**The task**: Would you set down each line of the data below exactly?

------ Data block

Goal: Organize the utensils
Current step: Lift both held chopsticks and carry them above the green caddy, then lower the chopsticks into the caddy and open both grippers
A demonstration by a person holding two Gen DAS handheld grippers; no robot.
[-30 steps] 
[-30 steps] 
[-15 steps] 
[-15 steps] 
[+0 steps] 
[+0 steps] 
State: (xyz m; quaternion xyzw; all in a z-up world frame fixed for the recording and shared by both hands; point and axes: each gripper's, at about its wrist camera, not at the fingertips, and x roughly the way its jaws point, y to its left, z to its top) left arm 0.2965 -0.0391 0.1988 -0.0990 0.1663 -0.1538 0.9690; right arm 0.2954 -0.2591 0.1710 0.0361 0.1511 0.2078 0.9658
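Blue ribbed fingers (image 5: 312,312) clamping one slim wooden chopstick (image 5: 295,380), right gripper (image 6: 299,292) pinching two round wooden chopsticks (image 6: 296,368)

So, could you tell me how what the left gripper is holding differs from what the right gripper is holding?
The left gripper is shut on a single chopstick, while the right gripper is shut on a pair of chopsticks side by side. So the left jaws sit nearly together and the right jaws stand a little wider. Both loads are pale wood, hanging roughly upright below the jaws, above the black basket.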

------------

**Solution**:
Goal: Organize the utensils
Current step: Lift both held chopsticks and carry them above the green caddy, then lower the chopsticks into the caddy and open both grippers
A demonstration by a person holding two Gen DAS handheld grippers; no robot.
[-30 steps] 
[-30 steps] 
[-15 steps] 
[-15 steps] 
[+0 steps] 
[+0 steps] 
State: (xyz m; quaternion xyzw; all in a z-up world frame fixed for the recording and shared by both hands; point and axes: each gripper's, at about its wrist camera, not at the fingertips, and x roughly the way its jaws point, y to its left, z to its top) left arm 0.2965 -0.0391 0.1988 -0.0990 0.1663 -0.1538 0.9690; right arm 0.2954 -0.2591 0.1710 0.0361 0.1511 0.2078 0.9658
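Blue ribbed fingers (image 5: 312,312) clamping one slim wooden chopstick (image 5: 295,380), right gripper (image 6: 299,292) pinching two round wooden chopsticks (image 6: 296,368)

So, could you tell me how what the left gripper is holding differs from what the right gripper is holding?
The left gripper is shut on a single chopstick, while the right gripper is shut on a pair of chopsticks side by side. So the left jaws sit nearly together and the right jaws stand a little wider. Both loads are pale wood, hanging roughly upright below the jaws, above the black basket.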

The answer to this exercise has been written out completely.